Assigned task = Reproduce every line below exactly as written; do not include the images.

═══ Given information ═══

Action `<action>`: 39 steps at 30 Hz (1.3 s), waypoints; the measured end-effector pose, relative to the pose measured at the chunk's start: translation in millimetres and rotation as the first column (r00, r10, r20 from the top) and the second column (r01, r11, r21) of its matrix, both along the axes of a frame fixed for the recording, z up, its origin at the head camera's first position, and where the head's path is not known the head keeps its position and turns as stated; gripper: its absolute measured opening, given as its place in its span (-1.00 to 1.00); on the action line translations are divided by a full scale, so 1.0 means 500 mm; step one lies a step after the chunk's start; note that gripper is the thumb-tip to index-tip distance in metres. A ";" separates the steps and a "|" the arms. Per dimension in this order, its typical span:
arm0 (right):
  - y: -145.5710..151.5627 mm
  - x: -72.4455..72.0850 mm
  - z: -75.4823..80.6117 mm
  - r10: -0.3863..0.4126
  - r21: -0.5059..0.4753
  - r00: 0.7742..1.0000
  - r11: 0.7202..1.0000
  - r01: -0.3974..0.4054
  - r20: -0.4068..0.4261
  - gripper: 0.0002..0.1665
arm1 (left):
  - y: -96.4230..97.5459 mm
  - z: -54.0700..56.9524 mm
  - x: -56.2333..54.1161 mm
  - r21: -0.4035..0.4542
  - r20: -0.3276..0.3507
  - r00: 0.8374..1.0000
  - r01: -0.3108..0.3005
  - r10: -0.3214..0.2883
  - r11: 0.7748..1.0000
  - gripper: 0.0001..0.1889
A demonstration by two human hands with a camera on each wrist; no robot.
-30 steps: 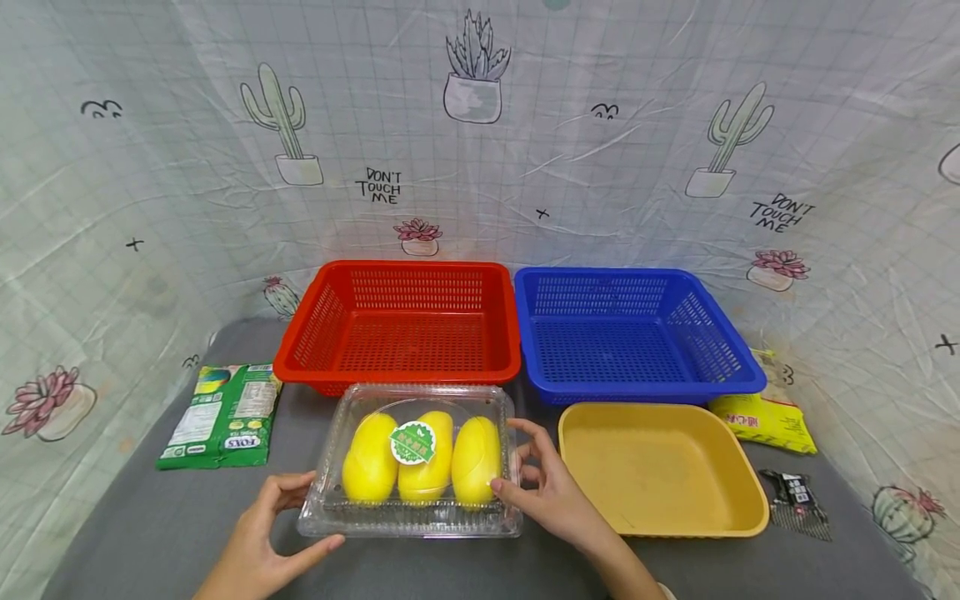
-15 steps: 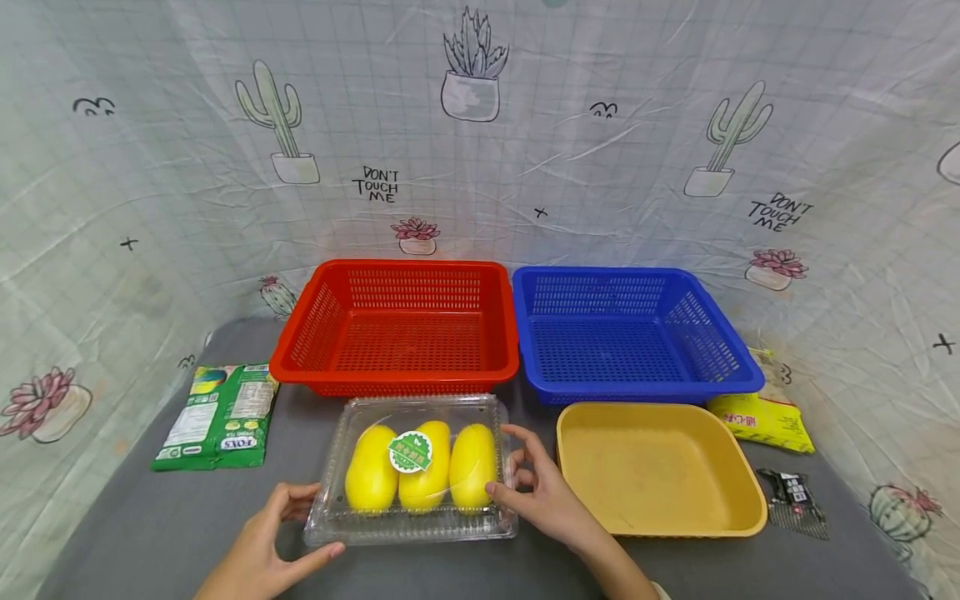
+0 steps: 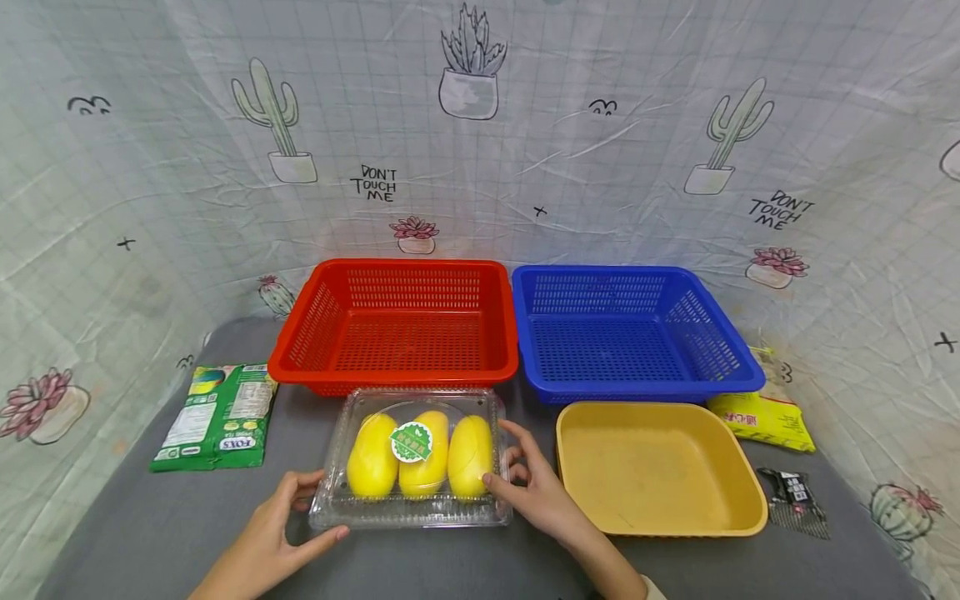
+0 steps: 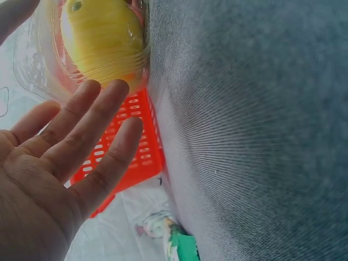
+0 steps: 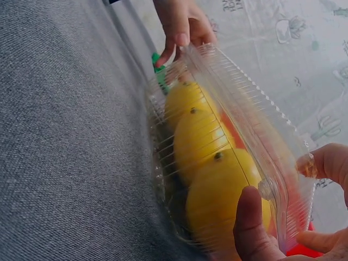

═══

Exercise result =
Action `<action>`: 39 steps at 30 Hz (1.3 s), waypoints; the measured end-effector pose, relative to the pose measured at the chunk's start: translation in millimetres and rotation as the first column (r00, r10, r20 from the top) and the second column (r01, r11, r21) of its matrix, both along the axes of a frame fixed for the recording, z up, its origin at the head camera's first position, and where the head's path is not known the head keeps its position and turns as stated; gripper: its absolute measured opening, given as its place in its span (-1.00 to 1.00); on the action line translations are divided by a full scale, so 1.0 means 500 mm; step one lies a step after the chunk's start; note that gripper is the thumb-tip to index-tip distance in metres. A ";" separates the steps and a "|" the arms. Per dimension in this order, its typical span:
arm0 (right):
  - y: -145.5710..151.5627 mm
  - x: -72.4455..72.0850 mm
  - z: -75.4823..80.6117 mm
  - r10: -0.3863..0.4126
  - r21: -0.5059..0.4753
  - r00: 0.7742..1.0000
  - r11: 0.7202..1.0000
  - r01: -0.3974..0.4054
  - r20: -0.4068..0.4261
  - gripper: 0.0002..0.1665
arm1 (left):
  - y: -96.4230..97.5459 mm
  - z: -54.0700..56.9524 mm
  - x: -56.2333..54.1161 mm
  - r21: -0.4035..0.4542
  - r20: -0.3276..0.3507
  - r00: 0.8374..1.0000
  - r01: -0.3108..0.3005
  - r10: -0.3214..0.2883
  - r11: 0.7748..1.0000
  - gripper: 0.0001..0.1889
A demonstration by two human hands with a camera on each wrist; no robot.
-30 steps: 
-15 steps: 
+0 steps: 
+0 steps: 
+0 steps: 

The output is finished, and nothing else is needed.